I pedaled harder. The bike accelerated, bumping over asphalt onto uneven boards. The clatter of wheels against wood trembled in the afternoon heat.

The edge drew near. I pumped my legs harder.

My breathing quickened. I focused on my target.

Three. Two. One.

I launched.

The ground dropped away, leaving nothing but the soft cushion of air. Heady exhilaration engulfed my eight-year-old self.

Just over a second later, the bike landed on the sand with a thud and I shifted my weight to stay upright.

A breath, a moment to savor what had happened, and then I walked back up the sand dune, across the parking lot, turned around, and did it again.

And again.

Each time, I aimed for the same spot, that smooth stroke of azure sky just above the horizon.

And when the wooden boards disappeared, the bicycle wheels churning through space, the knowledge of what I was doing made the thrill that much more potent.

I flew.

During that one, fleeting second, nothing existed but the wind rushing through my hair, the sharp scent of ocean flooding my nose and blood, and the triumphant glee of defying gravity.

Nothing held or bound me. Like that pristine strip of sky, I was untouchable.
 

Those seconds on my bike defined my spring, a quiet mutiny against the iron discipline of training and the growing instability at home.

That desire to rebel escalated as I grew older. But back then, my revolt was more innocent and I easily found satisfaction on a dilapidated bike.

Until the day I stopped.
 

The weather had begun its slow transformation to summer. The air turned drier, grittier, but wasn’t yet hot enough to stifle spring’s mildness.

I’d just finished another jump and landed hard. The bike jolted beneath me.

“Careful. You might get hurt.”

The stranger’s sleek blonde hair, floral print sun dress, and kind face presented a vision of maternal concern.
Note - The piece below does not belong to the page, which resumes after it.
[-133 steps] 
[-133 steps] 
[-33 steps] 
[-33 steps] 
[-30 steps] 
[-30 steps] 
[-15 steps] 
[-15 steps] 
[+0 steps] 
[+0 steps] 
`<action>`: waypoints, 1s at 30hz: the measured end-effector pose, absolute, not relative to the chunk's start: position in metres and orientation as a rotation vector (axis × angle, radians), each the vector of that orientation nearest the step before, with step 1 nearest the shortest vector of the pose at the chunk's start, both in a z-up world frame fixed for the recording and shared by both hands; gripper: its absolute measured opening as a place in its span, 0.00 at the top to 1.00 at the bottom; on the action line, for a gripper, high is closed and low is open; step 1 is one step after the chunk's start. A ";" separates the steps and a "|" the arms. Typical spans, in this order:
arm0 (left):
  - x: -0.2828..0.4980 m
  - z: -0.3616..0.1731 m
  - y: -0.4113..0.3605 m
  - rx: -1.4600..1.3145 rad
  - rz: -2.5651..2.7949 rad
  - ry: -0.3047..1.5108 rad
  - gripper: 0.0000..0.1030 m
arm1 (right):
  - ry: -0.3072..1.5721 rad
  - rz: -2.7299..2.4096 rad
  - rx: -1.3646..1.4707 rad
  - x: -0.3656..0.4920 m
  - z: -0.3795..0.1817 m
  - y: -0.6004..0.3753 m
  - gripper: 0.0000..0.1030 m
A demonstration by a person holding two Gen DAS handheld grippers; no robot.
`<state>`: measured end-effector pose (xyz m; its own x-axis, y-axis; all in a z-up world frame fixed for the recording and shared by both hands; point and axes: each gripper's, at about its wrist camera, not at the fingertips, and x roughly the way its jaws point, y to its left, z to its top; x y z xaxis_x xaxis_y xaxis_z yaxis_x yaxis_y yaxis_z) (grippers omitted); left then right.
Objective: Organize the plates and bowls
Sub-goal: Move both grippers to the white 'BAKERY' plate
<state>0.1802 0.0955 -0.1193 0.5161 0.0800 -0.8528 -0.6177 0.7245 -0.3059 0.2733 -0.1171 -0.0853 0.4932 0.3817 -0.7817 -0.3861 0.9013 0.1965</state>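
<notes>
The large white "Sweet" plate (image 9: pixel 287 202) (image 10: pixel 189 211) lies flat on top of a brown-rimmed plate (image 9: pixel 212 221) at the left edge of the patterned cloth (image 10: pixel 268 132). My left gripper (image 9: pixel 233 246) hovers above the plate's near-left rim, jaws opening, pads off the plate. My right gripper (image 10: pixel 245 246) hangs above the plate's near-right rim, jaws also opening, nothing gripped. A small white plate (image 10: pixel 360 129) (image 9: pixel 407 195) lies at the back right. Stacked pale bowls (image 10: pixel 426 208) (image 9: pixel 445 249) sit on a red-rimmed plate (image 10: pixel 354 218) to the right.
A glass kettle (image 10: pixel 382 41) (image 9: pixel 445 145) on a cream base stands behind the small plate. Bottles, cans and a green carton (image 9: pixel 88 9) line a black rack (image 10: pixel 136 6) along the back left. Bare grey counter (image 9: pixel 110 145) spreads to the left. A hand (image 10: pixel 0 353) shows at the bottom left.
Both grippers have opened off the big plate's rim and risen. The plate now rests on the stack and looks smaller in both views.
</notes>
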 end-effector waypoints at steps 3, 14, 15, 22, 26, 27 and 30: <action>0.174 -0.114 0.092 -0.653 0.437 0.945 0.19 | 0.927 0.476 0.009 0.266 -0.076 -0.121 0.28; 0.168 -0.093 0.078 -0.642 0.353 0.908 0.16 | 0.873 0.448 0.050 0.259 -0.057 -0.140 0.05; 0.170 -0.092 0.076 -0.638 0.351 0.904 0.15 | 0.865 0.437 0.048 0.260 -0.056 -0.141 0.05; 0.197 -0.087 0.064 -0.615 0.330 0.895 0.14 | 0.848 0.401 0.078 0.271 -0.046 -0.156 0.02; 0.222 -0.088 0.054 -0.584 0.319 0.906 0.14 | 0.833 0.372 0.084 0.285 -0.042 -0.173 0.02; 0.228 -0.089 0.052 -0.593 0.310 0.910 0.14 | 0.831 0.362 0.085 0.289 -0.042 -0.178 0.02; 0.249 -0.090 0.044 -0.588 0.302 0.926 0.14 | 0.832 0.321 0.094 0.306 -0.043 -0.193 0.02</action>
Her lips curved as if she had a perpetual secret she wasn’t telling.
 

I shrugged. “No, I won’t.”

It wasn’t a lie. My reflexes weren’t like humans.

“Are you here alone?”

Learned wariness itched under my skin. Empath stretched inside her, but sensed nothing wrong. Just a concerned mother.

“Mom’s at the store down the block,” I lied smoothly.

She watched me for a few seconds as if deciding whether or not to believe me. The sun dipped behind the clouds. Something hard and cold flashed in her pale eyes, a smudge on her perfect veneer.